Our group of three met up with two other friends and I went with them to the Lincoln Memorial and just sat on the steps and talked and thought in the middle of the night while people came and went to see Abraham Lincoln.

The column I wrote was about how despite the national security scare and the armed guards around town, I thought it was pretty amazing that we could sit there at the site of so much of our national history at 2 a.m. and not be harassed by anyone.

We were a few feet from the marker I wrote about yesterday and we watched as people came and read it and looked out and went along. In whatever small way it was a sign that despite everything we'd been through, we'd be OK.

Things are funny that way, where in a nation that prides itself on its freedoms it would enter the realm of possibility that its citizens would be somehow locked out from some of its most sacred and special places.
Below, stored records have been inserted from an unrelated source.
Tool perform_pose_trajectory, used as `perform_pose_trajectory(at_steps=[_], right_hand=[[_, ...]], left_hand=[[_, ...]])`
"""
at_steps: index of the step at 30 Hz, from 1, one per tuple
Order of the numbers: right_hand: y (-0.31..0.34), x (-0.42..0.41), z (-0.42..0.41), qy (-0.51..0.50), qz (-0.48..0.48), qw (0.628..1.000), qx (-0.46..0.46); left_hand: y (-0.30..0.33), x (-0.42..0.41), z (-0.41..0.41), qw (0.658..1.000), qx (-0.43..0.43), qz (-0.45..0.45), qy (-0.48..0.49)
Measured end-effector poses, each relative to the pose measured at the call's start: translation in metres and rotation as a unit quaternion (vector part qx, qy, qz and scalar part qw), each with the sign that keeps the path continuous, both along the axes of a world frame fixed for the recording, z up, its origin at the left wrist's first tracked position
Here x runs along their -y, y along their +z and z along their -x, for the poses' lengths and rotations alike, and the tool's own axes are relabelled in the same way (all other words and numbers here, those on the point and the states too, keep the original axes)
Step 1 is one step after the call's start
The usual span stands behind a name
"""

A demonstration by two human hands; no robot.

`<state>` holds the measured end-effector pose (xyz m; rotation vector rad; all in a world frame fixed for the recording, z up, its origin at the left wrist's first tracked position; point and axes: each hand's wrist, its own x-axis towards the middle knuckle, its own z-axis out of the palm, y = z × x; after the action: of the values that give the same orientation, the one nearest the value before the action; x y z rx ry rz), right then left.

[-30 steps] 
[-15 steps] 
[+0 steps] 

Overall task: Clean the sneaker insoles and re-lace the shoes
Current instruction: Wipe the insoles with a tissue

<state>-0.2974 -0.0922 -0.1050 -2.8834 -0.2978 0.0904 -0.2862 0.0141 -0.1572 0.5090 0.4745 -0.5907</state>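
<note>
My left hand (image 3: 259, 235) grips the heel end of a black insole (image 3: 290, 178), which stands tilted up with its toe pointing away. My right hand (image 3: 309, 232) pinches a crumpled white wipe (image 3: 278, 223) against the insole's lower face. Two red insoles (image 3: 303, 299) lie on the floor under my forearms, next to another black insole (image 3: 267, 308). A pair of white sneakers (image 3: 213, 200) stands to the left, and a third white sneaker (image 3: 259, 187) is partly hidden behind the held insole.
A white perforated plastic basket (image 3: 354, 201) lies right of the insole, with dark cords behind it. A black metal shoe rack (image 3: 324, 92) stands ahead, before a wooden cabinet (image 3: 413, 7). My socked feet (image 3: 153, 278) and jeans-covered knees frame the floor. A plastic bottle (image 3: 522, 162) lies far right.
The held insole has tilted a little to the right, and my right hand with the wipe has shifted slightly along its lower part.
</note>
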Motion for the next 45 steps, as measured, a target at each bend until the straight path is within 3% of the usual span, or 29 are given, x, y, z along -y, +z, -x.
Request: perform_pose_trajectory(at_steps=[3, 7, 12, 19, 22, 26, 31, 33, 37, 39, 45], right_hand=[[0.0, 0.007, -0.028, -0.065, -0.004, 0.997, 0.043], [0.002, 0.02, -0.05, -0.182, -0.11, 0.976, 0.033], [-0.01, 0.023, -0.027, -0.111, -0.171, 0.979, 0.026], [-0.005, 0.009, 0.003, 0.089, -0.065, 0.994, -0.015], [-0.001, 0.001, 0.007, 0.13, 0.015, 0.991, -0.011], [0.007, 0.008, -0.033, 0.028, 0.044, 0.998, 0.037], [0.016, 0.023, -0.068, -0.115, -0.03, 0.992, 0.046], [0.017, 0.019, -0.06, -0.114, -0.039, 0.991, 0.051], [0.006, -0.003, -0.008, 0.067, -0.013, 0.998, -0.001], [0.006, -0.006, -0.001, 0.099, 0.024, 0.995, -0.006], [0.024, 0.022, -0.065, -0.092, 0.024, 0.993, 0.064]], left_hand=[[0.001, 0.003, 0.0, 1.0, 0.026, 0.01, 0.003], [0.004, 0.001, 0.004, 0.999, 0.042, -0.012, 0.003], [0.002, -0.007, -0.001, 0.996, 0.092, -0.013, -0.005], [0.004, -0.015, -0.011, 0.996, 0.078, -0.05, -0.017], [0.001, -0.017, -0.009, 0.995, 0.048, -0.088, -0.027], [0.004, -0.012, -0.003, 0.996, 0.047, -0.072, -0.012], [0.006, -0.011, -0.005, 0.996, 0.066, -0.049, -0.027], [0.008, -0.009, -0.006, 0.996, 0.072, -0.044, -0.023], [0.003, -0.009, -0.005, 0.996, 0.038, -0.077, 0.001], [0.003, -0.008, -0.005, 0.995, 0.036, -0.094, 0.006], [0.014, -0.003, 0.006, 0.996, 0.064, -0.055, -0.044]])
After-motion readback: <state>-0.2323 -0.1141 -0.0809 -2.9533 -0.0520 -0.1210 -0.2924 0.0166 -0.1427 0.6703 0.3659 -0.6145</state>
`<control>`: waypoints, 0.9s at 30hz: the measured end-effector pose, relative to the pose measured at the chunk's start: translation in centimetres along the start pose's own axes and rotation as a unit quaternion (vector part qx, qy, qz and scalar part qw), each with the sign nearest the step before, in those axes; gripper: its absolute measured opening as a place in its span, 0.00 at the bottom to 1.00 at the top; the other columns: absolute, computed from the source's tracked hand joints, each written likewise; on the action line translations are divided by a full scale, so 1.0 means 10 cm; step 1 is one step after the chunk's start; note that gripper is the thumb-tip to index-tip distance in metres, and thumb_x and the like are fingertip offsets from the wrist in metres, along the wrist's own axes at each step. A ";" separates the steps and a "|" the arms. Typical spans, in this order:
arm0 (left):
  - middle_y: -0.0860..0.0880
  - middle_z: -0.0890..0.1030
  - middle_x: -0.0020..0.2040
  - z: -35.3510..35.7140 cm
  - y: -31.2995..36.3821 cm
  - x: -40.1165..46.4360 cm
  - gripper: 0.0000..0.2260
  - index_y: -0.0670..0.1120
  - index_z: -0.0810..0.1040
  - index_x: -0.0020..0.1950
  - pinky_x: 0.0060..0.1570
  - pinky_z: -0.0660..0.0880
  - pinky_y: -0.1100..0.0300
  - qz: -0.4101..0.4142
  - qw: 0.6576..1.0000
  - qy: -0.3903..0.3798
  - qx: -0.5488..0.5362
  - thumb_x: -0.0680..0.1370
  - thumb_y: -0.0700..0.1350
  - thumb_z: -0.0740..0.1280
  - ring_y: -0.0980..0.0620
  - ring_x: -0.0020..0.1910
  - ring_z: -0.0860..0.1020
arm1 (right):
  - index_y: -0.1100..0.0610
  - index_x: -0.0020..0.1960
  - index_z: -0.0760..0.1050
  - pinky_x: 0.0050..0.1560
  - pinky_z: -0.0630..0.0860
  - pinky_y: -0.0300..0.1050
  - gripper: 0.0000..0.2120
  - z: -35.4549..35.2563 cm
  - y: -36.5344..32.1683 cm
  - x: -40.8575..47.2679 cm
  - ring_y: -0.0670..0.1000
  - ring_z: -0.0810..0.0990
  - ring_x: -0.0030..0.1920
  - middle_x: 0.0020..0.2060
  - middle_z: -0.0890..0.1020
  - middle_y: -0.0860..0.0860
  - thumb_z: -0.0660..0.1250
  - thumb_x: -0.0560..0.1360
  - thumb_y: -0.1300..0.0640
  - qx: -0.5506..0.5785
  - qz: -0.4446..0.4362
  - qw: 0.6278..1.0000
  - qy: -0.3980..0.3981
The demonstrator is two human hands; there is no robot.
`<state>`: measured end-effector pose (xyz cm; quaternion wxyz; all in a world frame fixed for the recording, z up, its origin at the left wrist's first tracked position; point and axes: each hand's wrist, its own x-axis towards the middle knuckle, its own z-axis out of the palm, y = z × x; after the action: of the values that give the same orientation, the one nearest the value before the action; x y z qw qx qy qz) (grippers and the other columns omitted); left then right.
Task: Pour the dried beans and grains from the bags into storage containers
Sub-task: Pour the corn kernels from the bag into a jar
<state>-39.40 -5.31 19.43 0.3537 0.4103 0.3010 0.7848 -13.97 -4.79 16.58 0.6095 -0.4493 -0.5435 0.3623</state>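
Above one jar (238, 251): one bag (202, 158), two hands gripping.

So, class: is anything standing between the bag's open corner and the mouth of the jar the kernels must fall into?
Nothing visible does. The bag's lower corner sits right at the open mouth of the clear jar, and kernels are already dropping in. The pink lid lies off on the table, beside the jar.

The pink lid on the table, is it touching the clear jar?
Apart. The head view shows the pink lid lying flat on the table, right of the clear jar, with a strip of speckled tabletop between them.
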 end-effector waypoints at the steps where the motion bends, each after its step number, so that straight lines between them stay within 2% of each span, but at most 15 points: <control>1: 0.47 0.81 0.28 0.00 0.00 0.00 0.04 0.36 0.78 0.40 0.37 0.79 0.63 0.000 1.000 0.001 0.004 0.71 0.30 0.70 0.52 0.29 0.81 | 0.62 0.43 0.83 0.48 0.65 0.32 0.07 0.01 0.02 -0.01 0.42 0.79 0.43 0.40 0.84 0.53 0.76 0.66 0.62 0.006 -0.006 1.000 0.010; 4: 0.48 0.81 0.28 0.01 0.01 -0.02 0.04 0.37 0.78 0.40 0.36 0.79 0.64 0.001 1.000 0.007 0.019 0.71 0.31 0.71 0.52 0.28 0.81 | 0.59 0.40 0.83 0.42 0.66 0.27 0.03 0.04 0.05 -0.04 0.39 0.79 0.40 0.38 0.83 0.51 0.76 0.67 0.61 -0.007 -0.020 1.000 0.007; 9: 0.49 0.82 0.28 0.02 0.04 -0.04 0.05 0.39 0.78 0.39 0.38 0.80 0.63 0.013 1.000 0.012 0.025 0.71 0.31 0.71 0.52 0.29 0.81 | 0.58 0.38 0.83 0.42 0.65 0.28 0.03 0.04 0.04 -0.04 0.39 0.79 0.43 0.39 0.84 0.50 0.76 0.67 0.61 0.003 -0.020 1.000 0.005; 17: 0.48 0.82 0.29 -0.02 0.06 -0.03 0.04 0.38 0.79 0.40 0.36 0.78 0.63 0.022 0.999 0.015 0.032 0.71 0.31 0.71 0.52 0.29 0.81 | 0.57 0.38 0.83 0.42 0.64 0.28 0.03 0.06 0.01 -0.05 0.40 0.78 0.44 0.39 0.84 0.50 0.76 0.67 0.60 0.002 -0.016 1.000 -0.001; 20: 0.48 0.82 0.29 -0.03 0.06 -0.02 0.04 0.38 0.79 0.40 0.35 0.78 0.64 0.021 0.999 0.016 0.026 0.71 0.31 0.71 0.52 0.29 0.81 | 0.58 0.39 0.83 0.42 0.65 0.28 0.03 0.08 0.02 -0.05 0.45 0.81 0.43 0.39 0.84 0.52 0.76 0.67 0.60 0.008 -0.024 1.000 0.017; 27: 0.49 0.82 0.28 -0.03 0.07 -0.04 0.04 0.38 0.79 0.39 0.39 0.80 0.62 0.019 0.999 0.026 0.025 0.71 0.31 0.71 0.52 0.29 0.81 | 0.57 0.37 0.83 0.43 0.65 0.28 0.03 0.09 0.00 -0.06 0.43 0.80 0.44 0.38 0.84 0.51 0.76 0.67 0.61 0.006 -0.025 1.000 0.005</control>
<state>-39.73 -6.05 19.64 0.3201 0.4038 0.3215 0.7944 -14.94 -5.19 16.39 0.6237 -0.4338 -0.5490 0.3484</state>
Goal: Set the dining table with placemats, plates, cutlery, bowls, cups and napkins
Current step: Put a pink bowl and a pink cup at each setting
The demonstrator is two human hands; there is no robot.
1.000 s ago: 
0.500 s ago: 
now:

In a way, that scares me a little, that one of my favorite places on earth would be closed to me, but it was refreshing and restored a little faith in the government when I needed it most. I guess for those of you who need a common thread in your blog posts, it was a time in our nation's and my personal history where I felt strongly that my government didn't have my best interests in mind as it made decisions.

Do not misread that as, "Oh, he's saying he knows what it's like to be an African-American in the 60s!" because I'm not saying that at all.

What I am saying is that I was secretly a little scared and disappointed that there weren't thousands of people flooding the national mall to start holding the government accountable for the things that happened in this country, post-9/11.

Much of this was colored by my position at the newspaper with a large Muslim population in our coverage area, threats on mosques, Hispanics and others being beaten in "mistaken identity" cases and the leader of a Muslim legal council telling his story of his kids watching the news and asking if they'd be beaten up at school the next day. I personally felt that the federal government didn't do everything it should have to help out innocent Americans who were being harassed because "terrorist" meant "Muslim" to far too many people under its watch.

All of these things hit home in one way or another, but let's just say that trip coincided with a pretty low point in my confidence in the federal government on the heels of the Patriot Act and some questionable arrests in our coverage area.

It's apples to oranges for sure, but it's a pretty awful thing to lose faith in your government. I can't imagine how bad it must be to have that sneaking suspicion written down for everyone to see: "The government doesn't care about you or what you think and it certainly won't be working to protect you or your interests."